■ **PROBLEM DESCRIPTION**:
Return copies of the lines below that mention "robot".

[Records from a data collection]
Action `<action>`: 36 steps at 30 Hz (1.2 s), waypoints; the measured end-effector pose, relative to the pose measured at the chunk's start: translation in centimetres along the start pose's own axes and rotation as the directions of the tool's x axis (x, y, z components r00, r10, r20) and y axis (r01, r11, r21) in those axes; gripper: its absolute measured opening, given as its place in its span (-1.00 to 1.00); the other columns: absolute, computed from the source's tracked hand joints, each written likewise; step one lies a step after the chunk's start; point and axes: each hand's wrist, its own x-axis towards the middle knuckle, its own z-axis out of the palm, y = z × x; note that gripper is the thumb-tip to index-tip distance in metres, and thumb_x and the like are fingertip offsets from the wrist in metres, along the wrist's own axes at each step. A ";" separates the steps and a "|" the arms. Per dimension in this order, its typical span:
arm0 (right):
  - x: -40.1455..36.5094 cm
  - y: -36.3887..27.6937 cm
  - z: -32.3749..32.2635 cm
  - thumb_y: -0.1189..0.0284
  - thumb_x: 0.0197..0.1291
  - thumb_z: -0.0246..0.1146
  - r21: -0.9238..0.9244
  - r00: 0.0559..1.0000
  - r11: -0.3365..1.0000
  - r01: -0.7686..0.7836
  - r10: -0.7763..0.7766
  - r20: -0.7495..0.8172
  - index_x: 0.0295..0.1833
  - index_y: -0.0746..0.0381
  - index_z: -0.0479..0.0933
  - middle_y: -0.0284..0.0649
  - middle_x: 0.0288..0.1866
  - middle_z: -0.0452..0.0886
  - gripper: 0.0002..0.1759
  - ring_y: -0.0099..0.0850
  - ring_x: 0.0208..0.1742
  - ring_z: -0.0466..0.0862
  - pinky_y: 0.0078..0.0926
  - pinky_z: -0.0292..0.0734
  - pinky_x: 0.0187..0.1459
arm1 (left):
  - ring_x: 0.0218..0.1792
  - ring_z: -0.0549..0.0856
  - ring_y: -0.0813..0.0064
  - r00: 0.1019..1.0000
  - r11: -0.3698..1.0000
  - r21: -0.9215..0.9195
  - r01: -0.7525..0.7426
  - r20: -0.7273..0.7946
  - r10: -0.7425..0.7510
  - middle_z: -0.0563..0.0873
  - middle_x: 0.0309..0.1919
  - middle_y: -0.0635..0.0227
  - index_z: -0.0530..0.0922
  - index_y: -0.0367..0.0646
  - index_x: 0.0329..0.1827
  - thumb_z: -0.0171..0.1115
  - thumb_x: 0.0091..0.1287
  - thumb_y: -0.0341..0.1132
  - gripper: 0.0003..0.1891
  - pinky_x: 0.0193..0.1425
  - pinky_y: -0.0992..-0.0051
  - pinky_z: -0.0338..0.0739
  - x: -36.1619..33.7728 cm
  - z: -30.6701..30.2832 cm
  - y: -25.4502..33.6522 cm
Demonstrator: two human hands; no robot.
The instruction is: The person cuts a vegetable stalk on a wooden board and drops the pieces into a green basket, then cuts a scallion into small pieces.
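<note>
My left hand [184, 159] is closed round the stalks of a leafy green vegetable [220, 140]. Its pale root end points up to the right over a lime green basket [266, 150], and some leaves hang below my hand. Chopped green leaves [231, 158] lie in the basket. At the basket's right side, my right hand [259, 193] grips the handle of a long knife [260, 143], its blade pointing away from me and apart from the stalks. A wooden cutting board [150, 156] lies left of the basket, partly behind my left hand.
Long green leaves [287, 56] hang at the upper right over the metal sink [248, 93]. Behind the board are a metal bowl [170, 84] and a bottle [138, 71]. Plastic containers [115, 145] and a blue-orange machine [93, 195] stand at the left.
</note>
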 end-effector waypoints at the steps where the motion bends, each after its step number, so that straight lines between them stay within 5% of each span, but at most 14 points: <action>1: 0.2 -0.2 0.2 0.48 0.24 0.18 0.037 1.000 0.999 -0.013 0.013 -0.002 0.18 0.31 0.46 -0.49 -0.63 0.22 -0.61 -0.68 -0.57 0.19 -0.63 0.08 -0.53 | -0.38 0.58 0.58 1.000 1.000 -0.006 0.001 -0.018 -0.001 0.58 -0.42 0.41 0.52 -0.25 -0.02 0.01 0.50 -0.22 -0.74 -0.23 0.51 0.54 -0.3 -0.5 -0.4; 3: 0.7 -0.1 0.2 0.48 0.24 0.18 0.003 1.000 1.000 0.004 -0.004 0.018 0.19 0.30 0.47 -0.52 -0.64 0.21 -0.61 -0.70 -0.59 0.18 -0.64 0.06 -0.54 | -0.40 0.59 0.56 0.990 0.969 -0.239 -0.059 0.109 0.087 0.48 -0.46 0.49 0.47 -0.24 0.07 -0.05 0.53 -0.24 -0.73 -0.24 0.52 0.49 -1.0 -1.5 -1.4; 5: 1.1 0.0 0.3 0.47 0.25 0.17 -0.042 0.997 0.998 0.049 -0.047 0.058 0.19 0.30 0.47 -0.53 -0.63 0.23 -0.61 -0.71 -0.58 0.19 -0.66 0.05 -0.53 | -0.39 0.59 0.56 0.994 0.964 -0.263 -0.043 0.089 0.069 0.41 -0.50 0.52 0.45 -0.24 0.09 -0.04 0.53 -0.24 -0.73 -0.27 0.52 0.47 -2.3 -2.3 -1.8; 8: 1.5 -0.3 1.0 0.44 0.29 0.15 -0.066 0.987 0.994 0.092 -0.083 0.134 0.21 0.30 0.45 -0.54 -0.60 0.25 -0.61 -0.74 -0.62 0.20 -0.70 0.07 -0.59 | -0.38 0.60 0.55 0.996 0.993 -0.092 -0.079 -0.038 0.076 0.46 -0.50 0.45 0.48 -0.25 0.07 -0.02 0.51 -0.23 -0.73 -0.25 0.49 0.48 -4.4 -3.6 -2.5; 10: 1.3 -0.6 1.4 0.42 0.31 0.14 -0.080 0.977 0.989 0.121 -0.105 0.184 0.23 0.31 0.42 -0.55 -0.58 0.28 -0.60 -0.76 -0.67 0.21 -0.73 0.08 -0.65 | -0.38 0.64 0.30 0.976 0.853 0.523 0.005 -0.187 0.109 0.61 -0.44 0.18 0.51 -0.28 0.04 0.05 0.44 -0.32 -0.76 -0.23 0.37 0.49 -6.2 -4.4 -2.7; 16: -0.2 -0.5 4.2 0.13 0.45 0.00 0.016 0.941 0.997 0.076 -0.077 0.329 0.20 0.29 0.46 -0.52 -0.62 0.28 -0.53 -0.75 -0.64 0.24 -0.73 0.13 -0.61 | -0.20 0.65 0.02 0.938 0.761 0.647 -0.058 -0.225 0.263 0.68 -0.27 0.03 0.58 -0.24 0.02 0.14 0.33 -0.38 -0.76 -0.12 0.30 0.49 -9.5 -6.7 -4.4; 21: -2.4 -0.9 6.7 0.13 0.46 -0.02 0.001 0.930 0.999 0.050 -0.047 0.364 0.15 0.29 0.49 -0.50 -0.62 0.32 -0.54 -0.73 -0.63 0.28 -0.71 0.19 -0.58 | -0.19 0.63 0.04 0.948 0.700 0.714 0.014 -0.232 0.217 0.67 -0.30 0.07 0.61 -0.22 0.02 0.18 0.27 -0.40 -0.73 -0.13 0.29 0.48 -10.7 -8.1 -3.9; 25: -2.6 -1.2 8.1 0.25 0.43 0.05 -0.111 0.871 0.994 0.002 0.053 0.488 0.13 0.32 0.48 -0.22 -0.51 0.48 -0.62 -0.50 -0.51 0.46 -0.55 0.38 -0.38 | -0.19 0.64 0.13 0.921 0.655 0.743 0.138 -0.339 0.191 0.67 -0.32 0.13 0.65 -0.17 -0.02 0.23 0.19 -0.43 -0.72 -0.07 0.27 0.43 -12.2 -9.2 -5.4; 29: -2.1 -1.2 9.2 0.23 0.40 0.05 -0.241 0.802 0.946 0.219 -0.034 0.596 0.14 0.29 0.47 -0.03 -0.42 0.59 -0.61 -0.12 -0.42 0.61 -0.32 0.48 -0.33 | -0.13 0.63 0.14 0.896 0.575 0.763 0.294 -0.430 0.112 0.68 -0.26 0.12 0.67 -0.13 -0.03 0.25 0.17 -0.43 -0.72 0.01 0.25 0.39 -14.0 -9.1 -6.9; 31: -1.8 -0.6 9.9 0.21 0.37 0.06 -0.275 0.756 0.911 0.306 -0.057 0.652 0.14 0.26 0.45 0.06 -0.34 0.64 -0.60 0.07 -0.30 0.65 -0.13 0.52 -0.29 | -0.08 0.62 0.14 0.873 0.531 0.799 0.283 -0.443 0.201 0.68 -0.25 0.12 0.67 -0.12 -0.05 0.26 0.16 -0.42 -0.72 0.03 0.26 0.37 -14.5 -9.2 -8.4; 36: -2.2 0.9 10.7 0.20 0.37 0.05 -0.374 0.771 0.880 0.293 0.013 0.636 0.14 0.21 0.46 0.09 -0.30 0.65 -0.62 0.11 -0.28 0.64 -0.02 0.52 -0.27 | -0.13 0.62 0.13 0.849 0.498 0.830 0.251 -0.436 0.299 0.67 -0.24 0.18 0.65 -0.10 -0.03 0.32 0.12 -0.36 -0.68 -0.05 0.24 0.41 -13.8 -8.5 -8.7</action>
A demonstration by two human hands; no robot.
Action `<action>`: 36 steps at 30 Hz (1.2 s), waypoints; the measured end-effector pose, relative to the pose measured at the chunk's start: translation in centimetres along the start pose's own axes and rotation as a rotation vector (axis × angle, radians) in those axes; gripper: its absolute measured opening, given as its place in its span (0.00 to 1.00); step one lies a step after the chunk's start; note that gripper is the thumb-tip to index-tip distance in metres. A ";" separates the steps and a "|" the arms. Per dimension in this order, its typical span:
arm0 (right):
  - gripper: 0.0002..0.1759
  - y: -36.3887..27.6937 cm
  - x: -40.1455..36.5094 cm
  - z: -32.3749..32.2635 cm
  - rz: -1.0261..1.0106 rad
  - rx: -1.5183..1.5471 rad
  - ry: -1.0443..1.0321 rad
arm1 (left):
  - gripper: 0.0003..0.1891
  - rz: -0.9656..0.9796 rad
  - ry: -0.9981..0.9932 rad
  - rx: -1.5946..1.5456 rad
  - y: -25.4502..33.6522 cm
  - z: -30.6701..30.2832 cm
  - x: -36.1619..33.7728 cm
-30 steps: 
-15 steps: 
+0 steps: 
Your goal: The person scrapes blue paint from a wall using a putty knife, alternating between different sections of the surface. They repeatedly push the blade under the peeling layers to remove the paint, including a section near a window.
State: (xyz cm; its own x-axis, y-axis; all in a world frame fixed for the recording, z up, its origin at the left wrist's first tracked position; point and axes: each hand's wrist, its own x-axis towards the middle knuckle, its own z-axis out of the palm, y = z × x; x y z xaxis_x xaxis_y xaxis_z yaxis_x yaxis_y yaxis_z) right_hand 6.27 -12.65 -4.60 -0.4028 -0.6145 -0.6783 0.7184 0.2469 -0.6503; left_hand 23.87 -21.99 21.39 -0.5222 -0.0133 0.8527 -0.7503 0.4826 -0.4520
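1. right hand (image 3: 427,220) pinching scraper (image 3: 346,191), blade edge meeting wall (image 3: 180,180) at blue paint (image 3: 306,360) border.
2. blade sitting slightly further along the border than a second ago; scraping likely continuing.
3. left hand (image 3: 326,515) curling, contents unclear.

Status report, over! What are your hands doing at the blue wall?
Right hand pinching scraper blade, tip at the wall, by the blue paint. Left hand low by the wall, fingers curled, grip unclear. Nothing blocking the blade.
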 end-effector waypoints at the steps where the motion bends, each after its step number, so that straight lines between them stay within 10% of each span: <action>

■ **SOLUTION FOR THIS EXERCISE**:
Demonstrator: two human hands; no robot.
A demonstration by two human hands; no robot.

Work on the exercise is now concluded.